Look through the listing below and write out exactly the lines from the line with "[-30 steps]" to the line with "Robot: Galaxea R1", both included, and no others.

--- Data block Enclosed Below ---

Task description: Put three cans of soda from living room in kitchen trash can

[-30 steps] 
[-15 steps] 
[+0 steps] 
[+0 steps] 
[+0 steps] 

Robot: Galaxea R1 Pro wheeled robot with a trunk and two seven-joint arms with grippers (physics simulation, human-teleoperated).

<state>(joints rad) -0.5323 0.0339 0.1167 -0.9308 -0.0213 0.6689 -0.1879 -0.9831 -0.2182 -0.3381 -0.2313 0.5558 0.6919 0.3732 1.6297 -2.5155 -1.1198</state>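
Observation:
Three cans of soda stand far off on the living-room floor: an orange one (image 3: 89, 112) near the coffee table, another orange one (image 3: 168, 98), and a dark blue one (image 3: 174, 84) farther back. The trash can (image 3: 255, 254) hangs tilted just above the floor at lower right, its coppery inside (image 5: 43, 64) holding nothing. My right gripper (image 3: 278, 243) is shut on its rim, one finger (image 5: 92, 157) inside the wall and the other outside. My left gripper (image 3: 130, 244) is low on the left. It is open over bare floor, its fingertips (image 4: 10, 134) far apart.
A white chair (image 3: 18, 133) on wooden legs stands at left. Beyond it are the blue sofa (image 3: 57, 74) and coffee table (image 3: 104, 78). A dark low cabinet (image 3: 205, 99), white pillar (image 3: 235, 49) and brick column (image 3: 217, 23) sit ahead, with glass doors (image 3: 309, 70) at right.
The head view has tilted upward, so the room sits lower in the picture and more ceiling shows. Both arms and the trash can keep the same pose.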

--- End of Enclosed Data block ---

*Written reply*.
[-30 steps] 
[-15 steps] 
[+0 steps] 
[+0 steps] 
[+0 steps] 

Robot: Galaxea R1 Pro wheeled robot with a trunk and two seven-joint arms with grippers (physics simulation, human-teleoperated).

This brings the exercise to completion.